[MIR] libtrio
Affects | Status | Importance | Assigned to | Milestone | |
---|---|---|---|---|---|
libtrio (Ubuntu) |
Invalid
|
High
|
Ubuntu Security Team |
Bug Description
[Availability]
libtrio is already available in Universe and builds for all supported architectures in Wily.
[Rationale]
libtrio is needed by the current version of Ghostscript (9.16) which is an essential part of the printing stack in Main. Ghostscript contains copies of all libraries it needs, but we want to use the libraries from the system's packages to do not duplicate source code which makes security updates more difficult and wastes space.
[Security]
No open or solved security issues or CVEs found.
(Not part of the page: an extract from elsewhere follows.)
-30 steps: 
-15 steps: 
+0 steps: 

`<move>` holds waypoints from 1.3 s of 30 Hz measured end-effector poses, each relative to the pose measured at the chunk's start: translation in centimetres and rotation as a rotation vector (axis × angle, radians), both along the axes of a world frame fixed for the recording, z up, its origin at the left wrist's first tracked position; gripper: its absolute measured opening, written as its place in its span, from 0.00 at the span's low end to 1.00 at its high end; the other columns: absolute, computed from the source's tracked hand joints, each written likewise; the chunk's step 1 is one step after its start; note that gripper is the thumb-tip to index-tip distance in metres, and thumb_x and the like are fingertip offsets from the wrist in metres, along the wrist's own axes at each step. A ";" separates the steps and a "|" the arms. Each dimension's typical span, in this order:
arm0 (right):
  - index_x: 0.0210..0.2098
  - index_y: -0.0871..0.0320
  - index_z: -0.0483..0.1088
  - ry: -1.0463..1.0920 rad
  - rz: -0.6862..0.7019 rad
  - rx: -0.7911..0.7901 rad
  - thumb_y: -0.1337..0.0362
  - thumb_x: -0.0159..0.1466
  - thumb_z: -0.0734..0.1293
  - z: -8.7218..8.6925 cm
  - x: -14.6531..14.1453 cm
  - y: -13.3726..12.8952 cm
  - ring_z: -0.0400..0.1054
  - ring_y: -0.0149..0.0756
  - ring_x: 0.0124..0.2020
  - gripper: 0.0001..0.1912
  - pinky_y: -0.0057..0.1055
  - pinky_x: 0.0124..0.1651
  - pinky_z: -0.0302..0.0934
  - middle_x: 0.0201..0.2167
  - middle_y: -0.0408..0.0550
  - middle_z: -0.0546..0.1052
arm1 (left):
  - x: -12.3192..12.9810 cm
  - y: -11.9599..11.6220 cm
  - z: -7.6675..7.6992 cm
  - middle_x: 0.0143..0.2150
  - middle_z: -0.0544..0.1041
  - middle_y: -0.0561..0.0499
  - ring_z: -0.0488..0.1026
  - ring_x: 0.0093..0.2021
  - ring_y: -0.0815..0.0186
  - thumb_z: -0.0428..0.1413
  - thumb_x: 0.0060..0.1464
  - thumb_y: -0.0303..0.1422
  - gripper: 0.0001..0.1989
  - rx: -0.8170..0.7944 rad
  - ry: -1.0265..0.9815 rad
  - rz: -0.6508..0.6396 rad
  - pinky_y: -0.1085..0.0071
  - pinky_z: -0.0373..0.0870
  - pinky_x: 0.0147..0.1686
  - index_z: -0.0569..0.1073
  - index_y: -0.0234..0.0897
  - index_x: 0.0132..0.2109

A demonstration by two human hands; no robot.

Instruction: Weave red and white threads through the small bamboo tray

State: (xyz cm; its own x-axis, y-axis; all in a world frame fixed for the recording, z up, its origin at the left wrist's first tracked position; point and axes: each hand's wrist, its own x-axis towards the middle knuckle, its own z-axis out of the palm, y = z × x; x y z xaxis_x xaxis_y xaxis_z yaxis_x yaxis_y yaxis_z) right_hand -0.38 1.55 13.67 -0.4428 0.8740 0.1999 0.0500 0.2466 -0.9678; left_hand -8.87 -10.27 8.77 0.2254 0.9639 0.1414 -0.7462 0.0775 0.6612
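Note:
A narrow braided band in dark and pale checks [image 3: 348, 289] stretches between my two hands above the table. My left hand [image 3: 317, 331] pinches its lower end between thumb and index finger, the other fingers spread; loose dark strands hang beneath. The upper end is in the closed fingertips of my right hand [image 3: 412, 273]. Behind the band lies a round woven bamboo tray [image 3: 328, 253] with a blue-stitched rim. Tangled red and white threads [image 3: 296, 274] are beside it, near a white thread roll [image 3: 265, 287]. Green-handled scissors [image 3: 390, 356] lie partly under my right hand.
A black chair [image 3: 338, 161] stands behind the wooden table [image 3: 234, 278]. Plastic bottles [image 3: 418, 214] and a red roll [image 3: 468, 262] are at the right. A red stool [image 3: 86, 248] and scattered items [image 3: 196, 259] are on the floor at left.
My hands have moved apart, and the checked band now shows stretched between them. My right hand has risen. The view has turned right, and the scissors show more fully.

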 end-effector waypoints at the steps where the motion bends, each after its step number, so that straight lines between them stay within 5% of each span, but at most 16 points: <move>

This is a standard library package consisting of a binary package for the library itself and a -dev package. The files contained are only the usual *.so*, *.a, and *.h files, no SUID, SGID, /usr/sbin/*, daemons, does not listen on any port.
[Quality assurance]
Simple, straight library package, no direct user interaction, no UI or GUI, contains only the usual *.so*, *.a, and *.h files. API is documented in the -dev package.
No debconf questions asked during install.
Only one Ubuntu bug, no open Debian bugs.
Package is maintained, there are regular package uploads. Upstream version is the current one.
watch file is included.
[Dependencies]
Nothing special, only standard build tools which are in Main.
[Standards compliance]
Library package packaged following the standards for libraries. no UI/GUI .
[Maintenance]
Regular uploads by the package maintainer. Current package upstream version is the actally current upstream version.
[Background information]
Package is an improved replacement for printf(), used by current Ghostscript
Package is in Main in Debian.
Changed in libtrio (Ubuntu): | |
importance: | Undecided → High |
This looks mostly OK from a packaging point of view. Has nice symbols files, runs tests, no delta, etc.
- Bug 1371782 should be fixed, eh?
- It needs a team bug subscriber.
- It needs a security lookover. A printf replacement library screams 'buffer overflows' to me.